At first, BT was told what to do and trusted to do it – fair pricing and conditions for access to exchanges. Well, obviously, that didn’t work. So BT Openreach was created as a quasi-autonomous entity charged with doing the same thing. It has done better, but still very, very, badly.

Ofcom has found it in habitual breach of the letter and spirit of the regulation and therefore, logically, BT has acted against the interests of competitors and consumers. Ofcom has put BT in the ‘last chance saloon’ it now must obey the regulations or Openreach will be spun-off. I do have every sympathy with Sharon White and Ofcom who are dealing with the sins of their predecessors. Spinning off Openreach would now be complicated and time consuming and the market would go backwards before going forwards – but it must be done.

In the last chance saloon BT obviously know they have dodged a bullet. You only have to hear CEO Gavin Patterson’s laconic reaction along the lines ‘we’re actually doing really well and are happy to have the opportunity to do even better’. No blame attaches here either; GP’s central duty is to provide the maximum return to shareholders. He believes that means dominating the UK broadband market (you don’t spend £1 billion + on football rights if you don’t), and if he is handed a free pass to hinder his rivals – well, happy days.

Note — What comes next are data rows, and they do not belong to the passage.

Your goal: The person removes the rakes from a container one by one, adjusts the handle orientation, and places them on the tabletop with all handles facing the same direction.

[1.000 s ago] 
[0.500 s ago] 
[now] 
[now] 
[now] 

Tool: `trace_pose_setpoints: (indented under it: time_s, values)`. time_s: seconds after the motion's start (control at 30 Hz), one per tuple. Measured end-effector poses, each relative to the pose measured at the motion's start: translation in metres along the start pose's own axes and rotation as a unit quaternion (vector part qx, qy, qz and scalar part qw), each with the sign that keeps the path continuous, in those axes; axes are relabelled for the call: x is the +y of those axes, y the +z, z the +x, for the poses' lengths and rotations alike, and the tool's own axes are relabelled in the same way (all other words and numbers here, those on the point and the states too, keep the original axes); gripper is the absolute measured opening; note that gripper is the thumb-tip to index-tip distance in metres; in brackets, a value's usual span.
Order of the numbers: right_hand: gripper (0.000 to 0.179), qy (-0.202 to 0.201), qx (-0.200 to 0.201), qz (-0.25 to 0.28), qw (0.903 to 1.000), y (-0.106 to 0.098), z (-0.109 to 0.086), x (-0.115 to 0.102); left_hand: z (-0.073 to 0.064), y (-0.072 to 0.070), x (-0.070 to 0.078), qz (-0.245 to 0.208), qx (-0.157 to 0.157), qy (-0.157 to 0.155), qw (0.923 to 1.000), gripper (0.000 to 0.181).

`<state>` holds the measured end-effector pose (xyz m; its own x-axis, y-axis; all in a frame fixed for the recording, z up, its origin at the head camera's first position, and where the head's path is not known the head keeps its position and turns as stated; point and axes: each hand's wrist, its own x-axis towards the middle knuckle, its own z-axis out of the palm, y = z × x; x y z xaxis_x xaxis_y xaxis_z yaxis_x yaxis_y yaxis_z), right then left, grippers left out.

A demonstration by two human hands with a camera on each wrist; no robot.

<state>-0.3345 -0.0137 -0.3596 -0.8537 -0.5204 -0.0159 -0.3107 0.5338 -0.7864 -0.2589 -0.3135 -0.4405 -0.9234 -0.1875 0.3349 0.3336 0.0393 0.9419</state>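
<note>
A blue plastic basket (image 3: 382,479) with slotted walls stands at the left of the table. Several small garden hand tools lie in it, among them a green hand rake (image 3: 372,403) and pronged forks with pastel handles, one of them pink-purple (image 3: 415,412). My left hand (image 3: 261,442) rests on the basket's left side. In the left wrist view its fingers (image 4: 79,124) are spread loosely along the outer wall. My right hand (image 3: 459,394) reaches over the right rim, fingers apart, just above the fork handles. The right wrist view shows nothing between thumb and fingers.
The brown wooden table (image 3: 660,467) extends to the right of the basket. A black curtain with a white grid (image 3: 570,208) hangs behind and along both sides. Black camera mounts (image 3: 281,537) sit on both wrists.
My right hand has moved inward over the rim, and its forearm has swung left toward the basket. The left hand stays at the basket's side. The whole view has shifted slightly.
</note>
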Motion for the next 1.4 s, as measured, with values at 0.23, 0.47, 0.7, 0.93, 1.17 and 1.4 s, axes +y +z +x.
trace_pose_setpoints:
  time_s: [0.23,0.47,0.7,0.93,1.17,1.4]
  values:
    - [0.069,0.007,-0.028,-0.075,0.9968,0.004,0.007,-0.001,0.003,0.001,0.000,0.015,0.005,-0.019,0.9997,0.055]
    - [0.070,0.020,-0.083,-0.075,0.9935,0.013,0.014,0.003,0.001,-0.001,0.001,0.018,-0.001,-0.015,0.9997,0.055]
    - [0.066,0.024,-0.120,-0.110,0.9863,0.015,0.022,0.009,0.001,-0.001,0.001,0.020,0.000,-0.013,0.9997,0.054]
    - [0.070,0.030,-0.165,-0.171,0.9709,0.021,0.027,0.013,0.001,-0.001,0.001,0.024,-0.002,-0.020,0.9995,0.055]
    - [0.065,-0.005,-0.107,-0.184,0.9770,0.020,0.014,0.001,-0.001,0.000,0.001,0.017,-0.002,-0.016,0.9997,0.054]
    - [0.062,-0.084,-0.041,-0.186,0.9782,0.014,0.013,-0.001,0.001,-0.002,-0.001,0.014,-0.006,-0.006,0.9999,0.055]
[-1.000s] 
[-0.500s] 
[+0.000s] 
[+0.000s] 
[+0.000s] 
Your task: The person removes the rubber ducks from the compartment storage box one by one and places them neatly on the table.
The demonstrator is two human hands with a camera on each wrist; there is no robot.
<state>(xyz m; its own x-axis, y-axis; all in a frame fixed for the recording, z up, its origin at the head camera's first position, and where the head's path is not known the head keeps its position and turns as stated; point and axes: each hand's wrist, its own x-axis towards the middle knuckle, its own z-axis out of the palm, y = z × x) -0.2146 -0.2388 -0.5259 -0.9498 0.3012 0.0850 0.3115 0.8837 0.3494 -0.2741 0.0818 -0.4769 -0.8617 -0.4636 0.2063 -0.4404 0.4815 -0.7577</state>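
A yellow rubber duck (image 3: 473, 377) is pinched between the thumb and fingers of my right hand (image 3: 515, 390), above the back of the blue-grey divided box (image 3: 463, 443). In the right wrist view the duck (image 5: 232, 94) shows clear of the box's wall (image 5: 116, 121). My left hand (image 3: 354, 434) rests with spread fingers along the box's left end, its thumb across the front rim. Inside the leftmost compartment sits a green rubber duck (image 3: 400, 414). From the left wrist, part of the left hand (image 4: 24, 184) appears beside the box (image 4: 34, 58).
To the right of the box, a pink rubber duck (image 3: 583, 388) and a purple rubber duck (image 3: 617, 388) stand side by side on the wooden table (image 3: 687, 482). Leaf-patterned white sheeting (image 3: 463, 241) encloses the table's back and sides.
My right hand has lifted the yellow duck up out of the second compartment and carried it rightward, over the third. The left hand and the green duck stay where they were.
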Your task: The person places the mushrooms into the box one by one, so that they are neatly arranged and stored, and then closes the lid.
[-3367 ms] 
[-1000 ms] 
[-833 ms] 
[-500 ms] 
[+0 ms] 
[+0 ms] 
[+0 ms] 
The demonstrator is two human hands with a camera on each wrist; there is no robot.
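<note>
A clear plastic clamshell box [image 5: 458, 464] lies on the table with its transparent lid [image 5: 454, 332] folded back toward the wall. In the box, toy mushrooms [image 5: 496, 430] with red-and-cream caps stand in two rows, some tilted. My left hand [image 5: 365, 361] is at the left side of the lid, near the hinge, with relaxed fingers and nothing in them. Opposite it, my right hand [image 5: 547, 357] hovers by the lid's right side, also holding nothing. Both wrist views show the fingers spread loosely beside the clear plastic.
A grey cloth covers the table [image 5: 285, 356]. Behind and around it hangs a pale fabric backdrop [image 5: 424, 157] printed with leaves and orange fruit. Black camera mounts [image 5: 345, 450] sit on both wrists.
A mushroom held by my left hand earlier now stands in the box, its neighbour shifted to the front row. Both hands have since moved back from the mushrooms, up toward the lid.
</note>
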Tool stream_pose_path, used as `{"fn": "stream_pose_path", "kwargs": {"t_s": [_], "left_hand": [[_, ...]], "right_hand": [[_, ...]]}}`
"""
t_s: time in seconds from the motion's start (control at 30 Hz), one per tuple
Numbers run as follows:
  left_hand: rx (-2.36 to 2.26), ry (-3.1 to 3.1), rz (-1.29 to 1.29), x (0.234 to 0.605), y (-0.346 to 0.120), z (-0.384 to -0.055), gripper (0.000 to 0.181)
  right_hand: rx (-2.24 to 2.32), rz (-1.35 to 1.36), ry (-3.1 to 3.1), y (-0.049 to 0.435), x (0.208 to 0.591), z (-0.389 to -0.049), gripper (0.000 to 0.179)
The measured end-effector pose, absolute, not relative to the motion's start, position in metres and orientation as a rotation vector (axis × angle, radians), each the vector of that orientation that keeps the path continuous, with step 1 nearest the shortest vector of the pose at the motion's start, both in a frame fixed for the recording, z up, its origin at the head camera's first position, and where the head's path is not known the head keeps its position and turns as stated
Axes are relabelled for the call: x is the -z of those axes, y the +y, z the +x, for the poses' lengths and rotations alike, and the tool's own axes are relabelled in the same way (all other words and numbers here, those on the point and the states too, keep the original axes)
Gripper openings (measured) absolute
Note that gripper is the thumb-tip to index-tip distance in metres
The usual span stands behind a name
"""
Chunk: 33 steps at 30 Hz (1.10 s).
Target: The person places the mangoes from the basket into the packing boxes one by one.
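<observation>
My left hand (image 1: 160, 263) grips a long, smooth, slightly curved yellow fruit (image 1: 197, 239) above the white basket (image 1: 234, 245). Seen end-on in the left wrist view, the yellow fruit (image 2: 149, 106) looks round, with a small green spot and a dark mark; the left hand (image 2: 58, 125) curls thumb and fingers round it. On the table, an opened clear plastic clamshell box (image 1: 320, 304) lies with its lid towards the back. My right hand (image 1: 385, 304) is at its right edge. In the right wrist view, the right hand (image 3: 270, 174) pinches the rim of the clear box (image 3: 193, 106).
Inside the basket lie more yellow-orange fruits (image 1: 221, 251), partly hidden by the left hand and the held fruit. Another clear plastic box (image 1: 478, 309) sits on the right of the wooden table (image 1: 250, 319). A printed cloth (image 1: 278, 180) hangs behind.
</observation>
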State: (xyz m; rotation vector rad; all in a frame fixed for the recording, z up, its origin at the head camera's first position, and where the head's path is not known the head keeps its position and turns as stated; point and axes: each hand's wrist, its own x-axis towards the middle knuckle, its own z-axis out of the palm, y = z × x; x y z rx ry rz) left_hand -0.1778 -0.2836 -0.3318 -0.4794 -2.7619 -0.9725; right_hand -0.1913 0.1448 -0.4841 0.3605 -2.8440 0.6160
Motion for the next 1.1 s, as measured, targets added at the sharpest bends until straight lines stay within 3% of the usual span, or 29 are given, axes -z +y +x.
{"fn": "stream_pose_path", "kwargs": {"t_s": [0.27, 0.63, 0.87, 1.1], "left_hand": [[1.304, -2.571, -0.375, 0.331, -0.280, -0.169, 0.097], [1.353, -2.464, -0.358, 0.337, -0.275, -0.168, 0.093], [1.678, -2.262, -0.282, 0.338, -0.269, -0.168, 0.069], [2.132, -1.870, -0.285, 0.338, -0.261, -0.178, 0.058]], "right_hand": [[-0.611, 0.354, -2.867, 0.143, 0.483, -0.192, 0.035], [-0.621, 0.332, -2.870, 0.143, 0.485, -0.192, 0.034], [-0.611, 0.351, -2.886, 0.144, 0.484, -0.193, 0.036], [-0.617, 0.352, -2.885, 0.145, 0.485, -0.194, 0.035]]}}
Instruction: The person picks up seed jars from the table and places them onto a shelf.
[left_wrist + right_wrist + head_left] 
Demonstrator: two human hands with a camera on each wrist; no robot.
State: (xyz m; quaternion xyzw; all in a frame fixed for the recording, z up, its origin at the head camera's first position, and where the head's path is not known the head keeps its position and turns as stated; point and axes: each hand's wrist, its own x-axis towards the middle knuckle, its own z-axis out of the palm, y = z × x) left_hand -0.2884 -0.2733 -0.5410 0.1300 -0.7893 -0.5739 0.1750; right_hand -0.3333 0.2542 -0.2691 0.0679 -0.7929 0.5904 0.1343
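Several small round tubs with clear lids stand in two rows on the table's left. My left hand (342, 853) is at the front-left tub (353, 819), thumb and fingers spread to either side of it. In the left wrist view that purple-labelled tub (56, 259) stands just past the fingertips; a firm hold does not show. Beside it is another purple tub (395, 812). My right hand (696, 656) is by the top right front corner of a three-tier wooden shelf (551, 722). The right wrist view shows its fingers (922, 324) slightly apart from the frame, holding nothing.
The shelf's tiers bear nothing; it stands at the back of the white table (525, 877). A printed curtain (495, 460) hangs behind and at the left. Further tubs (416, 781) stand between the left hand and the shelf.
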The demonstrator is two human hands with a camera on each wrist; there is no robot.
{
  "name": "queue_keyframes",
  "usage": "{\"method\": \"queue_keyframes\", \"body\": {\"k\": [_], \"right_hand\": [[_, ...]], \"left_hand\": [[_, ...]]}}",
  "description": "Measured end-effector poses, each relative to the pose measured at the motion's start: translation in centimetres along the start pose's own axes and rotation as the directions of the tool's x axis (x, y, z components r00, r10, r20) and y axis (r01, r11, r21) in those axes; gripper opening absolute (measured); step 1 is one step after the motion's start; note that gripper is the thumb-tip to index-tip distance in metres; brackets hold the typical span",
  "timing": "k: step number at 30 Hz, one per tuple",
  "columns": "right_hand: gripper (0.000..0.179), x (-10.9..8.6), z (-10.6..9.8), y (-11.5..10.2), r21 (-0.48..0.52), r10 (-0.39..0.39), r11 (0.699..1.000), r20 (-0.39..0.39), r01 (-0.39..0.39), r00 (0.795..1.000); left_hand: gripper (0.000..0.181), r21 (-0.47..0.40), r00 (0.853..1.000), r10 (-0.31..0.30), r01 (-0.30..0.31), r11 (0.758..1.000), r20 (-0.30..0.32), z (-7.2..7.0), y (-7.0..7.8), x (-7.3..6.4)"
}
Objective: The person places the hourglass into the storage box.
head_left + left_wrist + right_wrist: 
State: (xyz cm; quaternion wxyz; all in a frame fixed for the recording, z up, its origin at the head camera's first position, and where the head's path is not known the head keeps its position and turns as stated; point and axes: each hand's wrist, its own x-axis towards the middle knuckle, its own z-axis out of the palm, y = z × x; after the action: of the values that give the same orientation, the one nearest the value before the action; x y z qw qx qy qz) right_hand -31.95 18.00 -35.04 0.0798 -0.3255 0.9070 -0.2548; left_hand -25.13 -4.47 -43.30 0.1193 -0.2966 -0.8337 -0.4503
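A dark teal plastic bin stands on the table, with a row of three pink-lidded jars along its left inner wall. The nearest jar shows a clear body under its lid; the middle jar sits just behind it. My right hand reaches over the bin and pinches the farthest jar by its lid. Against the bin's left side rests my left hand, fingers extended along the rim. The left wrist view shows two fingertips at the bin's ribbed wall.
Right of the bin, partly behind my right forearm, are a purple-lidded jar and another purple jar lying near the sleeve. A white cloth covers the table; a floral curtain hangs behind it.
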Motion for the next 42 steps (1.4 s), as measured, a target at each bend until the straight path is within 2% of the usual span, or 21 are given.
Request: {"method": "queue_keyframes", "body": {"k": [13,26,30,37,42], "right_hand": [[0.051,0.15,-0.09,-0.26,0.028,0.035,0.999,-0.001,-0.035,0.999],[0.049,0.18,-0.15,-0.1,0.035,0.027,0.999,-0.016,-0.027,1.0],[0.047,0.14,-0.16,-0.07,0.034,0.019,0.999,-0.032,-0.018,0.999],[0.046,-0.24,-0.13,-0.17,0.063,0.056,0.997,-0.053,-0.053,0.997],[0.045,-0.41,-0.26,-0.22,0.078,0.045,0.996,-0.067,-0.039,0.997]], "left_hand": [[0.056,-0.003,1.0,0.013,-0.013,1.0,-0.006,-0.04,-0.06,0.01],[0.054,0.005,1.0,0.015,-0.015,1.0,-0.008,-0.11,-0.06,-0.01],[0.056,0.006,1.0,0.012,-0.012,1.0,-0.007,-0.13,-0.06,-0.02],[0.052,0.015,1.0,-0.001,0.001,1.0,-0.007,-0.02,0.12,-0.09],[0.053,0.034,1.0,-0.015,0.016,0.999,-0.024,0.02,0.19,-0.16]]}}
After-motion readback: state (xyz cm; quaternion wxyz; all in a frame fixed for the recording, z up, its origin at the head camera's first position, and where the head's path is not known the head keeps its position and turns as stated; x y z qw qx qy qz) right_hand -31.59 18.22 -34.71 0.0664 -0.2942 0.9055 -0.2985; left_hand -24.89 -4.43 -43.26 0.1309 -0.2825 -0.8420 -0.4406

BT’s response always begins: ‘we lead Europe in fast broadband provision with 96% coverage.’ By which they mean 96% of urban areas with a speed of 10Mbs – not something you’d find anyone else in Europe describing as ‘fast’. As for BT Infinity ‘superfast’ that’s up to a not hugely impressive 38Mbs; though when a card was dropped through my door welcoming me to Superfast potential, I was told they’d only guarantee 15-25Mbs and as my old copper was currently (that day) heroically kicking out 16Mbs – ‘I shouldn’t bother.’ Honest at least. I’ve written before of my personal experience with BT customer services; it is heart attack difficult to engage with but generally personable and honest when you do: ‘no, we have no idea how to help you with that, sorry.’

Good luck to Ofcom and all in the broadband market I hope the new regime works. But please, if it doesn’t work, no more dodging: bite the bullet.